US Senator Richard Lugar, who was detained for three hours at the airport in Perm, Russia while officials refused to let the US. Military flight take off said Monday that he had received no explanation for the delay but welcomed the Russian government's apparent apology.

Senator Richard Lugar, an Indiana Republican and chairman of the Senate Foreign Relations Committee, and Sen. Barack Obama, an Illinois Democrat, were delayed at an airport in Russia’s Ural Mountain city of Perm on Sunday. They arrived three hours late Sunday in the Ukrainian capital.

The senators and their aides spent three days in Russia visiting sites where warheads are stored before destruction under the US-funded Comprehensive Threat Reduction (CTR) programme, which Lugar authored with former Georgia Senator Democratic Senator Sam Nunn in 1991.

“We are not certain as to why or the particular activity that caused that delay,” Lugar said, according to the Associated Press.. “We are pleased that our flight was able to continue to Kiev, albeit three hours later.”

He said U.S. Embassy officials informed the senators that “an official at the Russian Foreign Ministry has issued an apology this morning.’

No one from the Russian Foreign Ministry could be reached immediately. The US Embassy could not immediately confirm the information, officials there told Bellona Web on Tuesday.
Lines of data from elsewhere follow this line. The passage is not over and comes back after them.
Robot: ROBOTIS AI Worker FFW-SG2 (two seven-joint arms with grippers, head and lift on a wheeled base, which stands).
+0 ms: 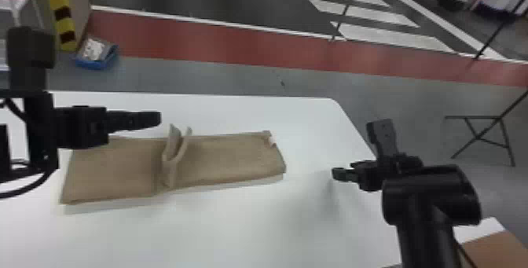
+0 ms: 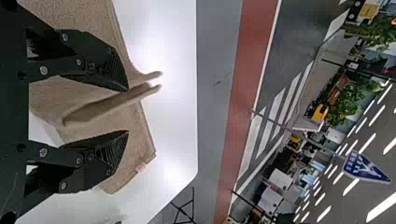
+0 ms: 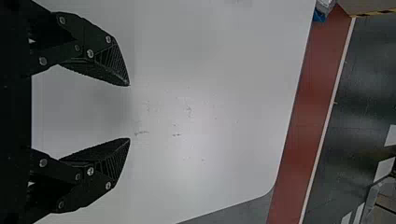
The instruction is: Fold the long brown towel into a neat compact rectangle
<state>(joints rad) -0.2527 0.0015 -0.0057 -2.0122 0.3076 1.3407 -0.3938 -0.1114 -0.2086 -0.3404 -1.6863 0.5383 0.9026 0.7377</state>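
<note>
The brown towel (image 1: 224, 157) lies as a long folded strip across the white table, with a raised, pinched-up ridge standing near its middle. My left gripper (image 1: 159, 118) is over the towel's left half, at the far edge and left of the ridge. In the left wrist view the left gripper (image 2: 128, 110) is open, with the towel's ridge (image 2: 109, 103) showing beyond and between its fingers. To the right of the towel, above the table, is my right gripper (image 1: 340, 174); in the right wrist view the right gripper (image 3: 129, 112) stands open, holding nothing.
The white table (image 1: 306, 216) has its far right corner rounded, and its right edge runs beneath the right arm. On the floor beyond sits a blue box (image 1: 96, 54). A brown board (image 1: 497, 249) lies at the lower right corner.
</note>
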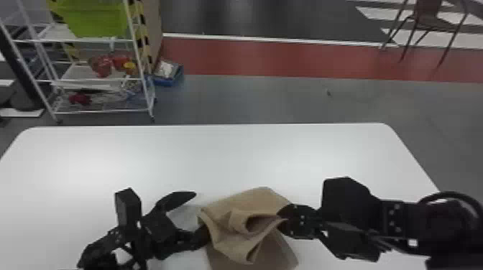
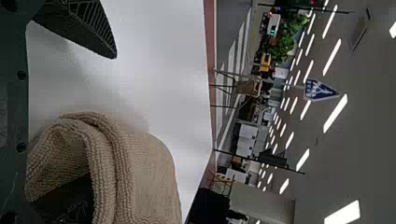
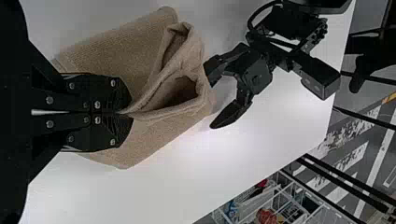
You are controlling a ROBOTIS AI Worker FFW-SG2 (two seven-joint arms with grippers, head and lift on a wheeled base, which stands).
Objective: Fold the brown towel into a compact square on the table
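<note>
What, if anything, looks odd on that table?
The brown towel looks askew: its top is rumpled and twisted, with a fold pinched in the right tool and one finger of the open left tool tucked into it. I see no spill or damage.

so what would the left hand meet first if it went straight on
Probably the brown towel; the left hand seems to have one finger tucked into it, though depth is unclear.

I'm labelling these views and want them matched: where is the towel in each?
Head view: towel near the bottom edge, between left tool and right tool.
Left wrist view: towel curled over one left tool finger.
Right wrist view: towel pinched by right tool.
Shared landmark: white table.
</note>
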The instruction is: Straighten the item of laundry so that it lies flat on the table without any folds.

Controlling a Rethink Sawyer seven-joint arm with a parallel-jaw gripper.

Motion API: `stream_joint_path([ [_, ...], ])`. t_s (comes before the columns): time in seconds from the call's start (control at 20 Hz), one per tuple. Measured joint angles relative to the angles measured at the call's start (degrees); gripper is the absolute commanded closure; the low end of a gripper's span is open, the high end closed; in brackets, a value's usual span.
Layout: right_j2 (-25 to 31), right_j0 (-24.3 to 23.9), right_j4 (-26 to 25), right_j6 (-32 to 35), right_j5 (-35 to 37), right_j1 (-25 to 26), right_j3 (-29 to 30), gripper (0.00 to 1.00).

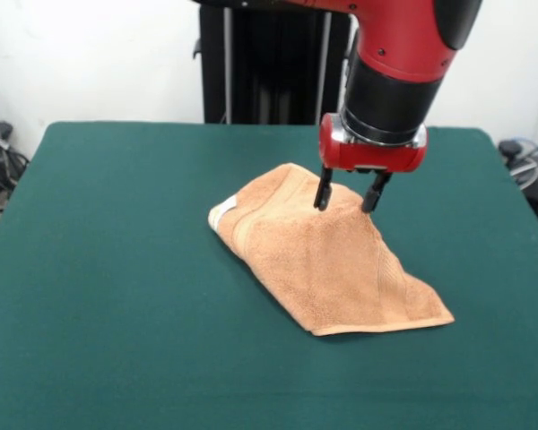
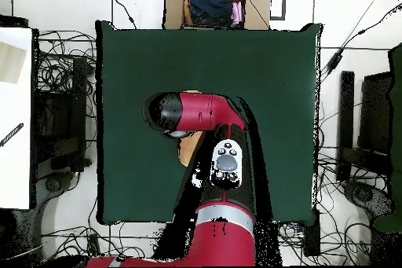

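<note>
green table [image 1: 99,269]: folded towel [image 1: 332,260] long axis diagonal; tool [image 1: 348,193] spread, seemingly pinching raised fold.

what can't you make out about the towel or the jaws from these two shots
- Overhead view: the arm covers nearly all of the towel; only a sliver shows, so its folds are unreadable.
- Overhead view: the gripper is hidden under the arm.
- Front view: whether the gripper touches or pinches the towel is unclear.
</note>
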Motion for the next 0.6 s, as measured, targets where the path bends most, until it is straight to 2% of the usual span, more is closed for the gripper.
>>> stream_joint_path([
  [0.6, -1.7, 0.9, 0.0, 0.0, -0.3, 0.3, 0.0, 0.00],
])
Russia’s Federal Security Service on Monday, however, defended the plane’s delay, saying it was because the Perm airport isn’t part of an Open Skies Agreement, which allows certain planes to bypass inspections, Russia’s RIA Novosti and ITAR-Tass news agencies reported.

The FSB, the agency that succeeded the Soviet-era KGB, said it could only comment on the report within a week’s time. US Embassy officials, however, said the flight was a U.S. military flight, and therefore should have had diplomatic status.

Lugar’s spokesman, Andy Fisher, said that Russian officials had initially refused to allow the plane to take off, and insisted on boarding it. “They did not. The border patrol finally got orders to let us go,” Fisher said, according to AP.

Maksim Zhalayev, deputy head of the border control service at Perm’s Bolshoye Savino airport, accused the senators of refusing to follow border guards’ orders, telling Russia’s Ekho Moskvy radio that was the reason behind the delay.